Suddenly, all the plans in my world no longer mattered. And I was more than okay with that; in fact, I couldn't imagine it any other way.
The role-playing games are the toughest to let go. I've been playing them since I could first pick up a controller. As a socially-awkward comic book geek, the epic stories presented by these games represent some of my fondest memories. Two decades later, that hasn't changed much, if at all.
I originally peppered my to-play list with quite a few RPGs, convinced I would someday (there's that word again) have an infinite amount of free time. After all, at a minimum of 40 hours, they present the best "bang" for your buck, as far as video game purchases go.
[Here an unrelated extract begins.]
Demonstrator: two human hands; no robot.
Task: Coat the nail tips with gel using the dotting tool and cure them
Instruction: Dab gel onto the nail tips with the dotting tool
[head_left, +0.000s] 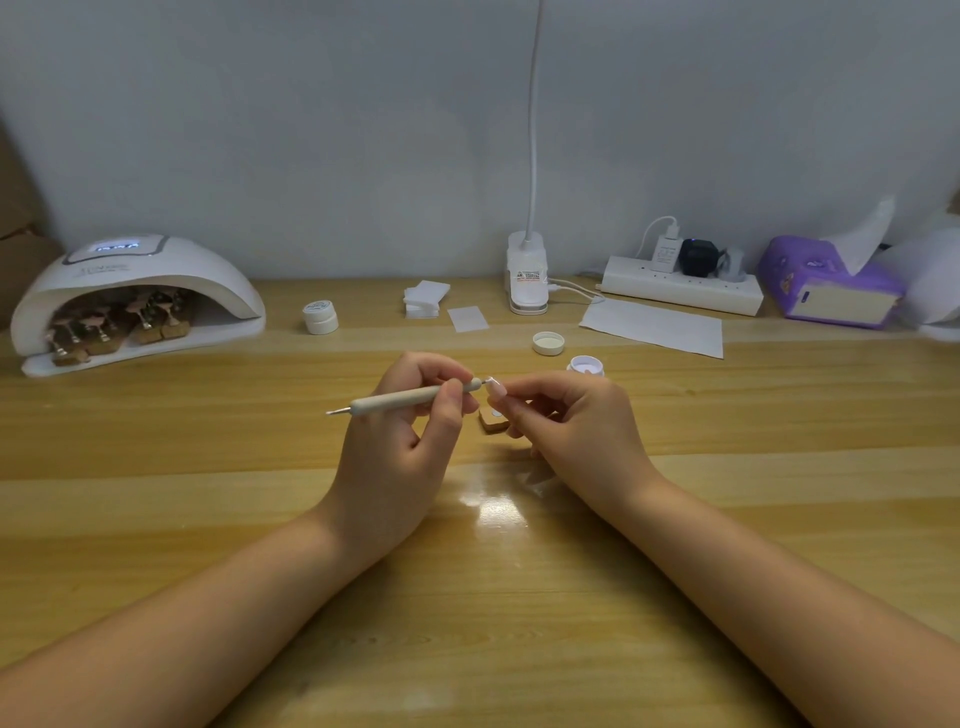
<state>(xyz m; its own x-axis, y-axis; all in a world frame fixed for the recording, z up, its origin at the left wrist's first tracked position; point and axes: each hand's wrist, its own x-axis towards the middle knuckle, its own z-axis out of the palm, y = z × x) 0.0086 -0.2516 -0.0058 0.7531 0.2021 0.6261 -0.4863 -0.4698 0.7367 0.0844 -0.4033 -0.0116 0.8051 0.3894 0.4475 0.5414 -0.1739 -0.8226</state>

And while a good portion of them sat unplayed on my shelf for months, buying each one had still seemed like a good idea at the time. Now, however, I'm reaping the true benefit of those decisions. I'm packing them up in yellow envelopes and sending them around the country to new homes.
It's a surreal process, making a decision like that: choosing to sell something that you feel has defined your past to pay for something that will define your future. How much is the future worth to you? Are you willing to let go of a piece of you? How about all of your previous plans?
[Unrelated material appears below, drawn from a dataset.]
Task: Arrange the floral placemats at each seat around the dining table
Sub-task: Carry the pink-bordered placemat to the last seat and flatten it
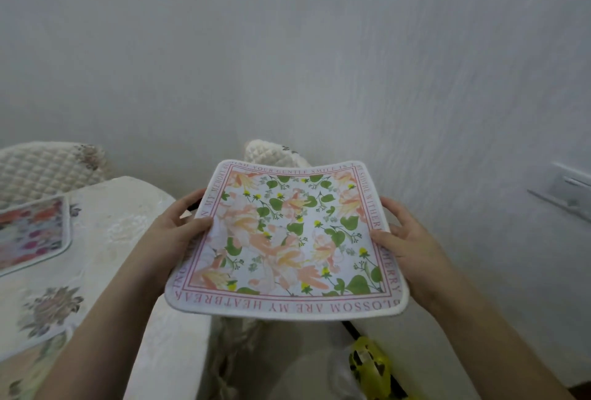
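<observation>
To the left of the left hand (174, 228), one placemat (30, 233) already lies flat on the surface (128, 227), which is covered by a cream embroidered cloth. Beyond it stands a quilted chair back (44, 166). The left hand grips the left edge of a second placemat (287, 239), thumb on top and fingers underneath. This mat hangs in the air between the two hands, off the surface's corner, sagging slightly in the middle. A second chair back (271, 151) peeks out just beyond it. The right hand (406, 239) grips the mat's right edge the same way.

The step in hand looks like carrying this mat to a seat. The next move probably calls for swinging it left over the surface, lowering it flat and squaring it to the edge.

Counted: two placemats, two chair backs, two hands.
</observation>
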Demonstrator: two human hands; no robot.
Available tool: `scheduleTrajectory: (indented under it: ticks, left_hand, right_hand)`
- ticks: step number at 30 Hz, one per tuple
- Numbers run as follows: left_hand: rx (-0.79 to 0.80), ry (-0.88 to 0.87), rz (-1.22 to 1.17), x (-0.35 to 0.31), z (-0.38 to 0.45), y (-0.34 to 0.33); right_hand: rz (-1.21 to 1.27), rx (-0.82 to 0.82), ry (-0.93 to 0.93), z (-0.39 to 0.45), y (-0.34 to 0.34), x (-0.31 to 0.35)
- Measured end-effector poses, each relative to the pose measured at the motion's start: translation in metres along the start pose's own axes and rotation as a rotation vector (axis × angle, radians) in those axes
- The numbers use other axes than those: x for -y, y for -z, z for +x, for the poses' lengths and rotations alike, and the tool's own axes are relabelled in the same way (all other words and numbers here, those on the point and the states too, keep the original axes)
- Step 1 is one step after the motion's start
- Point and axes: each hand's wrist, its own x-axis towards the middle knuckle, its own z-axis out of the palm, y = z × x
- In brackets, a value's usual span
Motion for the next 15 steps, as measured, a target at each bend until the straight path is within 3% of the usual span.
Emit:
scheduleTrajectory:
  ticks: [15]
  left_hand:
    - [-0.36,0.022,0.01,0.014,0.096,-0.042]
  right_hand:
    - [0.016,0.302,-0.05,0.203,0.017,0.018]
In the games of our youth, when we'd die, we would be greeted with a countdown, followed by the words "Press Start to Continue." It was a holdover from arcade games, which used the countdown method, followed by "Insert Coin to Continue," to encourage us to spend even more of our parents' hard-earned quarters. The idea was that we had died so many times, we ran out of lives. "Continuing" was the game's way of giving us another chance: start the game near where we died, fresh with a whole new set of lives to try again! In real life there are very few chances at a fresh start, but I believe marriage is one of them. Yes, I will have to deal with parts of my past; I'd be delusional if I thought I'd get a completely fresh start. However, getting married has forced me to examine a lot of those past experiences and decide what's coming with me into my new life. As parts of my old life die off, I am pressing start to continue, ready to see what the future holds for me and my new bride.
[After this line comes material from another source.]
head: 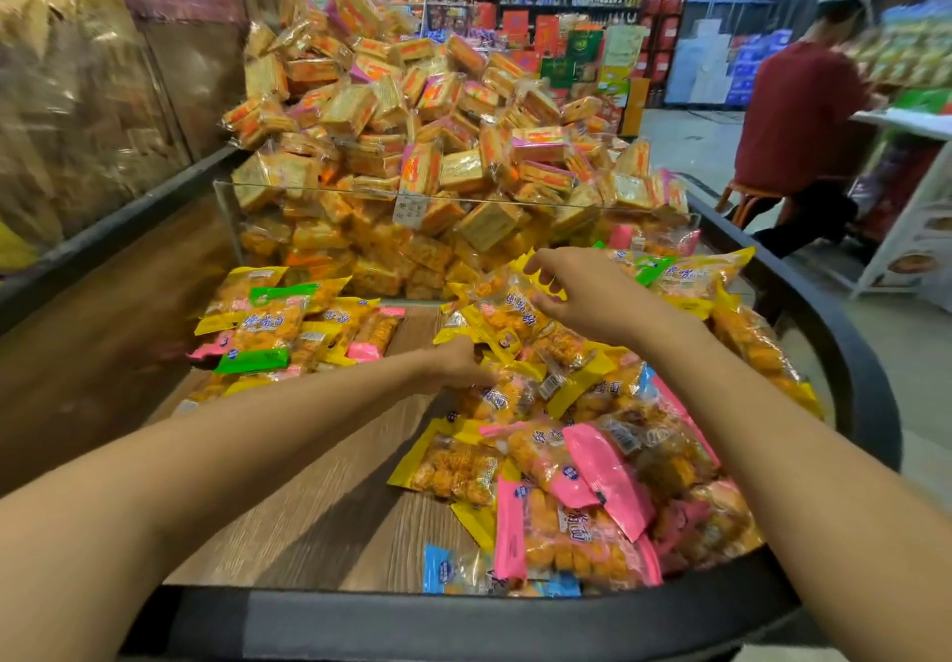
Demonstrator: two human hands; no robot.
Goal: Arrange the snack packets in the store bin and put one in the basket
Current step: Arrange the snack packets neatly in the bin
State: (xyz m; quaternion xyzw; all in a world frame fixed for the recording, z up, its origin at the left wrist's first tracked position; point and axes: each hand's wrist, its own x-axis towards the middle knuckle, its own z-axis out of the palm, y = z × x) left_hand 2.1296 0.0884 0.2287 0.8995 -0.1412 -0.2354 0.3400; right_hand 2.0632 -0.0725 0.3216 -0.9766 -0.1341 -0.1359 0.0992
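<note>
Snack packets with yellow, pink, green and blue ends lie in a wood-floored store bin [329,496]. A large loose heap of packets [608,455] fills the bin's right side, and a smaller group [278,326] lies at the left. My left hand [458,360] reaches into the heap's left edge, its fingers partly buried among packets, so its grip cannot be seen. My right hand [577,285] hovers over the far part of the heap, fingers curled above a yellow-ended packet [502,311]; whether it holds it is unclear. No basket shows.
A clear divider panel [226,228] at the bin's far end holds back a tall pile of orange cracker packs [427,136]. The bin has a dark rounded rim [463,620]. A person in a red shirt [803,120] sits at the right aisle. Shelves stand behind.
</note>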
I still have some video games. As mentioned above, there are a few titles that hold a special place in my heart, and I will never get rid of them. My video game closet, however, is remarkably empty. The auctions are over, I've received my payment, and the games have been shipped. There's nothing left to do but look at our wedding budget and decide how best to apply the money.
I'm not sure what video games will hold for me in the future. I'm sure they'll be there. They've been too important over the years to completely let them go. However, it's important that I don't forget that I will no longer be alone in life. I will be part of a pair, part of a duo. My time will no longer be my time, just as her time will no longer be hers. It will be "our time," and I'm not entirely sure what that will look like.
They say the first year of marriage is the hardest. You spend all of your time trying to figure out what your new life looks like together, and there's often bitterness and resentment over a loss of independence. I fully expect video games to play a part in that, as it did in my sister's first year of marriage twelve years ago. Eventually, though, I think we'll settle into a new normal, and video games will become a part of my life again, though I'm sure my dedication will be much more limited. I doubt I'll have many more 3am gaming sessions (which might be good, because I'm getting old), but an hour here and there will certainly be possible. Whatever the case, I'll be married to the woman I love, and I can't wait to see what that new normal looks like.
My world has changed, and I find I'm only halfway done.